The realization lived in two words:
No. Shit.
***
After a half an hour, people are getting tired. My cellular phone is vibrating in my pocket. Brandon Sheffield is emailing me about Disneyland. He's waiting at the station for us. He's getting pissed. I'm wrapping up with Yamauchi. We're like brothers by now. I tell him a dark secret.
"I . . . I used to play Gran Turismo. It was Gran Turismo 2 that hooked me the fiercest. I remember playing it in a house in Bloomington, Indiana, my god, far, far away from here, when I was in my last year in college. My god, Gran Turismo and a Dual Shock controller were the only two things I ever received for a birthday present in my entire life. I -- there was a girl I liked. I got the game on my birthday. I took her to a movie. I ended up having to pay. And I took her home. And my friend -- this great guy who was gay, and he thought I was, too, even though I didn't know he . . . was -- he gave me GT and the Dual Shock, and he had his own Dual Shock, and we played the ever-loving bejesus out of the game at his house. Two years later, it was GT2, and I was living with that guy, and my girlfriend. The GT2 was his. I played it all alone. Eventually, GT3 came out, and I had that, too.
"In GT1, I loved my 1994 Mitsubishi GTO Twin Turbo. In GT2, it was my custom 1994 Toyota Supra all the way. In GT3, I could not part with my 2002 Subaru Impreza WRX STi. In fact -- in fact -- I am convinced that the WRX is the car for me, based on GT3--"

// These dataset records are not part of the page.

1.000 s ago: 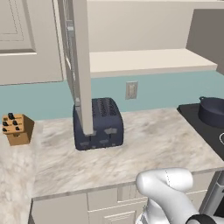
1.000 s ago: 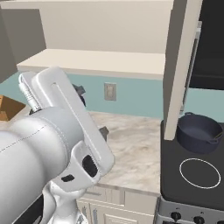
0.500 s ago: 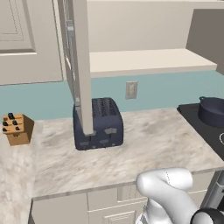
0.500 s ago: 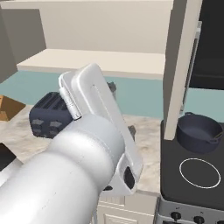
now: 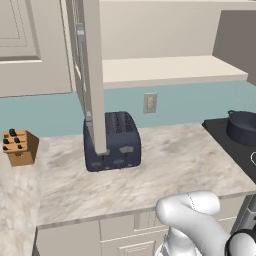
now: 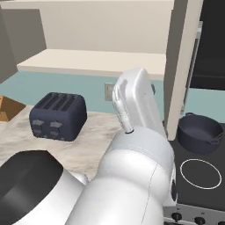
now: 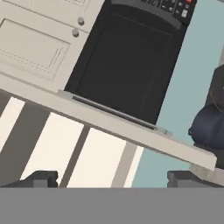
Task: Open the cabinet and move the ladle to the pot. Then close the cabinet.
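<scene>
The cabinet stands open: its left door (image 5: 93, 75) juts out edge-on over the toaster, and its right door (image 6: 181, 66) hangs edge-on beside the stove. The bare cabinet shelf (image 5: 170, 70) shows between them; the ladle is out of view. The small dark pot (image 6: 200, 134) sits on the black stove, also at the right edge from the left base (image 5: 243, 127). In the hand view my gripper (image 7: 113, 179) is open with nothing between its fingertips (image 7: 41, 177). It faces the right door's edge and silver bar handle (image 7: 113, 111), with the pot (image 7: 209, 127) at the right.
A dark blue toaster (image 5: 112, 142) stands on the marble counter (image 5: 170, 170) under the left door. A wooden knife block (image 5: 18, 147) is at the far left. A black microwave (image 7: 127, 57) sits behind the right door. My white arm (image 6: 136, 145) rises before the stove.
My arm has swung rightward across the right base view, uncovering the toaster. The doors, pot and toaster have not moved, and the jaws stay open.
</scene>
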### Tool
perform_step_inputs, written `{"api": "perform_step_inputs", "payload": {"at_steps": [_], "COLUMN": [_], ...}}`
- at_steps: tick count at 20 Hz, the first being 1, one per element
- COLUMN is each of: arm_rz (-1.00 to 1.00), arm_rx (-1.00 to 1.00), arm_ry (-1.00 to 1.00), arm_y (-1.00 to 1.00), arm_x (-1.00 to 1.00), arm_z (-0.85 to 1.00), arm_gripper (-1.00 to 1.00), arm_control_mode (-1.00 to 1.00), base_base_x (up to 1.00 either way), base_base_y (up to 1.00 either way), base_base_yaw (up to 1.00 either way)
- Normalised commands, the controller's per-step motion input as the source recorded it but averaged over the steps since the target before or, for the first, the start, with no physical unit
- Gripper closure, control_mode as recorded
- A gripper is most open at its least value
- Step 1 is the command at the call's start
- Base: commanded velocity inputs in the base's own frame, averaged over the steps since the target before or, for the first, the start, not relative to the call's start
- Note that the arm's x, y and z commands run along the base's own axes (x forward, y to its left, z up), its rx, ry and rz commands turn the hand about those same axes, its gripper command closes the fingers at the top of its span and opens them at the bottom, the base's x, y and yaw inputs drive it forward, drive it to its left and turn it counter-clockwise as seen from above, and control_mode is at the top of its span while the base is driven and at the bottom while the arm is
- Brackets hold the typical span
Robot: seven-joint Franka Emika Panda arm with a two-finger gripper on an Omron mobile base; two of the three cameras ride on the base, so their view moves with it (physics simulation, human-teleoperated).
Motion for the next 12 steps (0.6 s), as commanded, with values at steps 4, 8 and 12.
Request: {"api": "perform_step_inputs", "payload": {"at_steps": [4,8,12], "arm_rz": [0.0,0.04,0.07], "arm_rx": [0.09,0.04,0.02], "arm_ry": [-0.05,-0.02,0.0], "arm_y": [-0.44,-0.4,-0.32], "arm_x": [0.02,0.0,0.0], "arm_z": [-0.16,-0.16,0.0], "arm_gripper": [-1.0,-1.0,-1.0], "arm_control_mode": [-1.0,-1.0,-1.0], "base_base_x": [0.0,0.0,0.0], "base_base_y": [0.0,0.0,0.0], "base_base_yaw": [0.0,0.0,0.0]}}
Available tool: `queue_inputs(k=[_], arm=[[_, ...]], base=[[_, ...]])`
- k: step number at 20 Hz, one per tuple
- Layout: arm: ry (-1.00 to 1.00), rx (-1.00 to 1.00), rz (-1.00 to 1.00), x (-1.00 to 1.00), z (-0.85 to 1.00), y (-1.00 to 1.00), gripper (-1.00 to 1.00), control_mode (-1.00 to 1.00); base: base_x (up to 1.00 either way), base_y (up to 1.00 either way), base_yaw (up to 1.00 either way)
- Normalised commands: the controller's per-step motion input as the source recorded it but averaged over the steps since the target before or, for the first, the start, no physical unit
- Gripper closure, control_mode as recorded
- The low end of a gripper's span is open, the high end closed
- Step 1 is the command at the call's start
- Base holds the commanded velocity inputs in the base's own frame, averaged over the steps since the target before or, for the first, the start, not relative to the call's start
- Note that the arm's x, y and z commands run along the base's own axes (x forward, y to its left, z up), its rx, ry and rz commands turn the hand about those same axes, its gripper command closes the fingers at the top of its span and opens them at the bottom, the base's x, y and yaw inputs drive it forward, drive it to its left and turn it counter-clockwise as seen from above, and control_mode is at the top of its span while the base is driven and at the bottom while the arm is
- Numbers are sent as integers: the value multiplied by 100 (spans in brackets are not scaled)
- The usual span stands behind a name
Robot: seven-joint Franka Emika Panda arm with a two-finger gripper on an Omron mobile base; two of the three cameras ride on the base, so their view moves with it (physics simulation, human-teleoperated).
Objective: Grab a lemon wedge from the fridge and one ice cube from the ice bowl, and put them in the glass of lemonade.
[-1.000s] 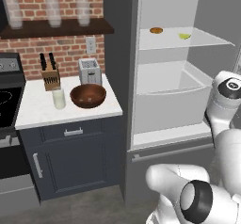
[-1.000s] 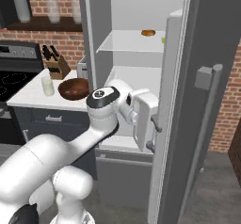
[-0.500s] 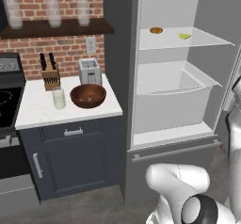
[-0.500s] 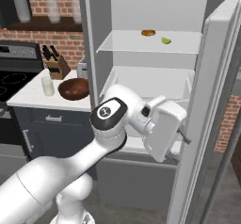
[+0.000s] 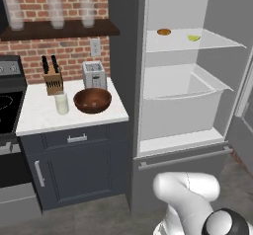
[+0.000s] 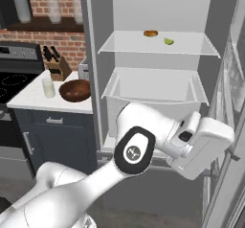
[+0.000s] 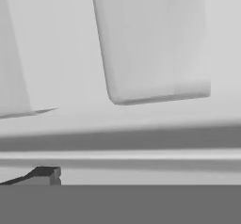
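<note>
Lemon wedge: on upper fridge shelf, right of flat orange-brown item; also in right base view, untouched.

Change since earlier frames: fridge door swung wider open; white hand shifted right and lower, now just beside door's inner face; arm gone from right edge of left base view, elbow alone at bottom.

Gripper: one dark fingertip at lower left of hand view, other not seen; jaws at widest spread, nothing between them. Pale door panel close ahead.

Fridge: dark grey, interior white, deep drawer below shelf.

Counter: white top, left of fridge. Ice bowl, wooden, near front; glass of lemonade just left of it; toaster and knife block behind. Brick wall, dark wall shelf with three frosted glasses. Stove at far left.
</note>
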Motion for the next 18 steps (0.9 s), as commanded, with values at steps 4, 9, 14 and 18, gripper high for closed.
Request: queue_inputs(k=[4, 9, 14, 18], arm=[[-10, 7, 40, 30, 0, -82, -100, -100], [-11, 4, 33, -17, 21, -34, -100, -100], [-12, 0, 16, -62, 87, 33, -100, -100], [-11, 0, 10, -55, 100, 63, -100, -100]], base=[[0, 0, 0], [0, 0, 0], [0, 0, 0], [0, 0, 0]])
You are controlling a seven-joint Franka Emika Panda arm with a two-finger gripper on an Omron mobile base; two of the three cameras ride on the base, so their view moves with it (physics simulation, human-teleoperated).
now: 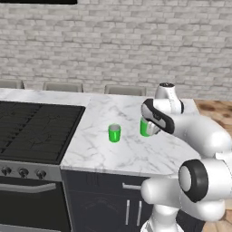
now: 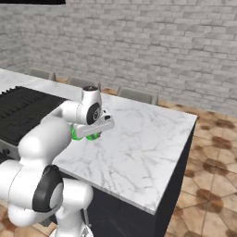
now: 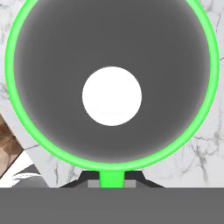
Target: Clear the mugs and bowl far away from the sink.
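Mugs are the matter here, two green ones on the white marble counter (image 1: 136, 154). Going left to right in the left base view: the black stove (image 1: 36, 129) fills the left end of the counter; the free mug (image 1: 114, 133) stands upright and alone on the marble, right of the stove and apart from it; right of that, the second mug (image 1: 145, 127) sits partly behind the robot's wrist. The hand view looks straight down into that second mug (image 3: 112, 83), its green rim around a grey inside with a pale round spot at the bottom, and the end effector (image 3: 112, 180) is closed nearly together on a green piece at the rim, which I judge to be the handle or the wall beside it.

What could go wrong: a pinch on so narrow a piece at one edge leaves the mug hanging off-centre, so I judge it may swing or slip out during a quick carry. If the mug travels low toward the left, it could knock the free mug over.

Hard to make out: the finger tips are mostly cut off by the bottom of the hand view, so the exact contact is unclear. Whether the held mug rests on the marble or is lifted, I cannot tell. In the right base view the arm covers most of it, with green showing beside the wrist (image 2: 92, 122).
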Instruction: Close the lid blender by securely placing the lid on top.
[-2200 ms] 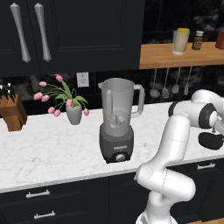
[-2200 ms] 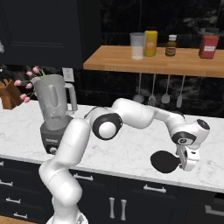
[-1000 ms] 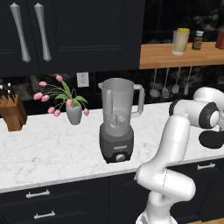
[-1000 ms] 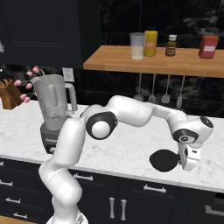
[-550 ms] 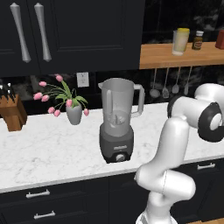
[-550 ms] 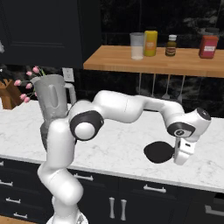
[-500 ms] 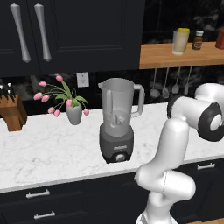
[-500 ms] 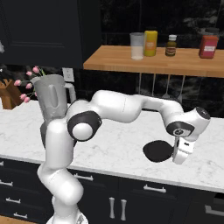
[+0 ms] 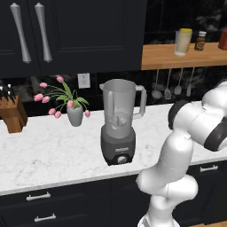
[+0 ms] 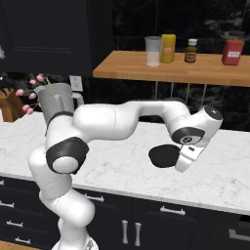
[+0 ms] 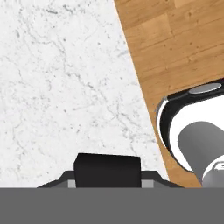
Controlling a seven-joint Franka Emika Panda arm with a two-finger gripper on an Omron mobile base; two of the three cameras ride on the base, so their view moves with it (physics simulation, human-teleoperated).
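Grey blender (image 9: 119, 122) stands uncapped mid-desk from my left base camera. Right base: pincer (image 10: 181, 157) clamps the lid (image 10: 164, 156), lifted, at its nine o'clock. Hand camera: marble desk (image 11: 65, 78) below. Carrying and seating remain.

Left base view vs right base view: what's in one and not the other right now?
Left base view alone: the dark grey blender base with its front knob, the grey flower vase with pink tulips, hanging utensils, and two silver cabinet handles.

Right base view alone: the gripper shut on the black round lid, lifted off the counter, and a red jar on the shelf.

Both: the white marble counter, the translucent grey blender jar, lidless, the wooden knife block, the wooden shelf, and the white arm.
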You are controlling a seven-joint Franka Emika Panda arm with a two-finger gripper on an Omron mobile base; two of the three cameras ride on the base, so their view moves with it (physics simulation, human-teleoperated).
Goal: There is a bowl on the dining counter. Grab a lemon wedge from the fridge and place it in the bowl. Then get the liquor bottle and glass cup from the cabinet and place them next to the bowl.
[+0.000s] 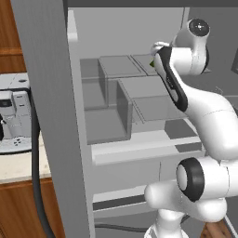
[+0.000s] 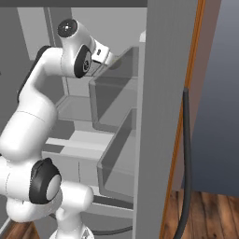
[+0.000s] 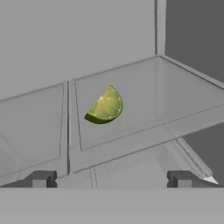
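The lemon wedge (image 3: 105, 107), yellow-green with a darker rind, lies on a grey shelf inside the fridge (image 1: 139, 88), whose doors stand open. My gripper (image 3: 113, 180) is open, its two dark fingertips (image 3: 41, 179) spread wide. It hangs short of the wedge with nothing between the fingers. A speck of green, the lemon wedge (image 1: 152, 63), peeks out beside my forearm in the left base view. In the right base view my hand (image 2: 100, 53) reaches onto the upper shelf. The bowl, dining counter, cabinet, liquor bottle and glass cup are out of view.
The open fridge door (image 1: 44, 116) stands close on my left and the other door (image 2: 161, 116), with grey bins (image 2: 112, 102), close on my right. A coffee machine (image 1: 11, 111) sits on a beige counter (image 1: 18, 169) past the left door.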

"Get that ear infection fixed, and you can come down to The Ranch and test-drive one."
"Sure--sure."
I swallow.
"I -- I played the games a lot. A whole lot. It's like, I didn't even remember playing them until you mentioned how you play a race every night. I remember, now. My friends loved Gran Turismo in the beginning, though soon -- soon it just got old, for them. I kept playing. I haven't seen enough of 4 to know if, you know, you're advancing the formula much more. I'm sure you know what's wrong with the games, you know, like how there are only five rivals in circuit races, all those technical things like that. I understand that you're trying to create the perfect simulator of driving grand touring cars, and that's great. That's wholly great stuff. I just -- I wonder. My friends used to always say, when they saw me playing Gran Turismo 2 -- they couldn't see the time I'd invested just to learn how to drift -- 'this game again? this is boring! put in Crazy Taxi!' And I think, there are a lot of games like that. Crazy Taxi. OutRun2. Oh my lord, Burnout, have you played that?"
Yamauchi smirked. "Yeah. It's nice."
"Just -- do you ever think you might make a game like that?"
Yamauchi did not hesitate:
"Never."
My ear popped very hard.
I emailed him that night, deep into the night, asking if he'd consider putting a song by my band, Large Prime Numbers, a song called "MOENAI GOMI ~the unburnable garbage~", into the PSP version of Gran Turismo 4.
His reply came in ten minutes. "If it doesn't suck, by all means yes."
His replies tend to always come within an hour.
***
Today, December 29th, 2004, the doorbell rang, and it was Sony's private courier service with Gran Turismo 4, signed by Kazunori Yamauchi:
"Dear Tim: it's supposed to snow on New Year's Eve. Do stay in, or else wear a hat. -- Kazu."
In closing -- Burnout 3 makes my list for games of 2004.